Tek bir otel ve tek bir pist vardı.
O dağ gitmiş, başkası gelmiş sanki.
Birbirinden güzel oteller ve hepsi birbirine bağlı pistler yapılmış.
Yani, aynı yerde kaymak yerine, tıpkı Avrupa’daki gibi sabahtan akşama kadar farklı pistlerde kayak yapabiliyorsunuz.
Erciyes’e yapılan bu yatırımın hakkını veren oteller de dağın süsü olmuş.
Akşam kayak hocalarının meşalelerle gösteri yaptığı piste açılan Magna Pivot Otel’i gezdim.
Otel puan sitesinde Türkiye’deki 28 bin otel içinde 9.8’le en yüksek puana sahip iki otelden biri.
Dekorasyon, yemekler, personel şahane.
Böyle özenle yapılmış bir başka dağ oteli daha görmediğimi söylemeliyim.
Erciyes, özellikle Çukurova bölgesinden çok kayakçı ağırlıyor.
Ama uçak fiyatlarının uygunluğu, havaalanından dağa ulaşımın kolaylığı, muhteşem otel ve pistleriyle İstanbul ve Ankara için de son derece cazip bir merkez.
İyi ki Hürriyet ile keşfetmişiz Kayseri’yi.
Bundan sonra çok daha sık geleceğim Kayseri’ye ve tabii Erciyes’e.
Kışın kayak, yazın dağ bisikleti
Dağ turizmi denince akla tabii ki önce kayak geliyor.
Ama malumunuz küresel ısınma diye de bir gerçek var.
Kar sezonu giderek kısalıyor.
Kayseri bunu öngörmüş olacak ki, Türkiye’deki ilk dağ bisikleti parkurlarını buraya inşa ederek, Erciyes’i yaz kış turist çekecek hale getirmiş.
FMBA (Freeride Mountain Bike Association) lisanslı
Emrah Özbay’la sohbet ettik.
Kendisinin uzmanlığı profesyonel dağ bisikleti parkları oluşturmak.
Erciyes Bike Park’ı uluslararası anlamda gerekli bir konuma getirmek amacı ile Kayseri Erciyes AŞ. ile yola çıkmışlar.

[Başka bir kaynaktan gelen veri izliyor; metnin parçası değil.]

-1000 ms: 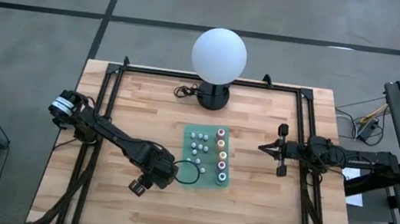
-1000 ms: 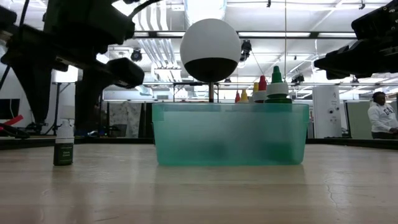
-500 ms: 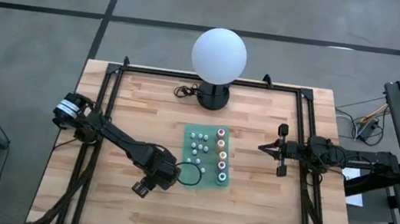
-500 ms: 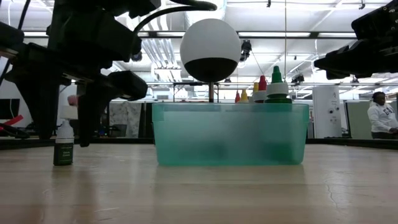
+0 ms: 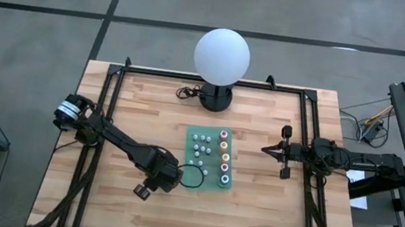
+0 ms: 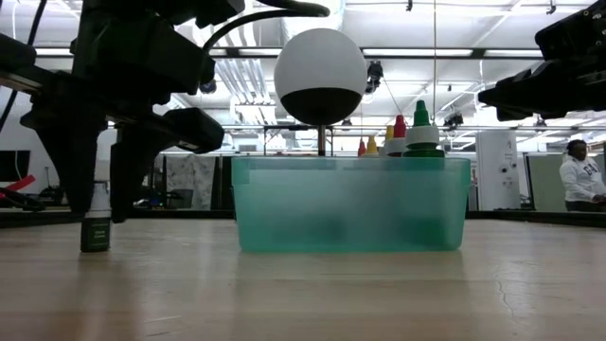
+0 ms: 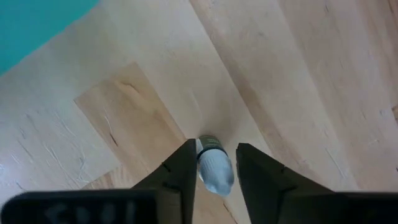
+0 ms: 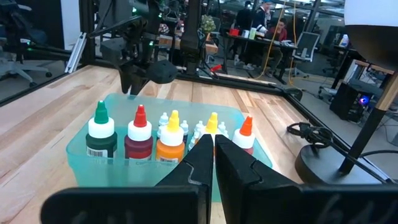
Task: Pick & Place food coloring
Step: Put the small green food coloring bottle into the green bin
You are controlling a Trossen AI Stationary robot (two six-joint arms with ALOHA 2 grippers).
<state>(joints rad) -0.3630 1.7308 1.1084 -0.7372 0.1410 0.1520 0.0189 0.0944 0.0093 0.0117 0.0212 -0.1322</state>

Şu anda Türkiye’nin ilk UCI tarafından tanınan Downhill (Tepeinişi) yarışlarının yapıldığı lokasyonunu yaratmış bulunuyorlar.
Yani bizim kışın kayak yapmak için geldiğimiz Erciyes yazın da dağ bisikleti yarışlarına ve tutkunlarına ev sahipliği yapıyor.
Bisikletçiler shuttle ya da liftleri kullanarak tepeye çıkıyorlar ve kendilerini eğime bırakıyorlar.
Özel olarak oluşturulmuş tepecik ve tümseklerden atlamak bir adrenalin pompası.
Erciyes’te şu anda 3 farklı parkur ve 4 final noktası var.
Hiç anlamam demeyin, eğitim parkurlarında kendinizi geliştirdikten sonra yavaş yavaş yukarılara çıkıp bu heyecanlı deneyimi yaşamanız mümkün.
Aynı kayakta olduğu gibi kolay sınıfına giren yeşil parkurlar da mevcut.
Yeşil parkurda dönüş duvarları, rampalar ve taş geçişleri var.
İsteyen zamanla zor parkurlara geçebiliyor.
Erciyes Bike Park şu anda Downhill Türkiye Şampiyonası’na ev sahipliği yapıyor ve ilk kez Uluslararası Downhill Şampiyonası’nın da bir ayağına ev sahipliği yapacak.
Gördüğünüz gibi Erciyes iki yıl içinde dağ bisikleti merkezi olma konusunda hızlı bir yol kat etmiş ve bu hamlesiyle dağların sadece kışın değil 12 ay boyunca kullanılması konusuna bir ilk adım ve güzel bir örnek olmuş.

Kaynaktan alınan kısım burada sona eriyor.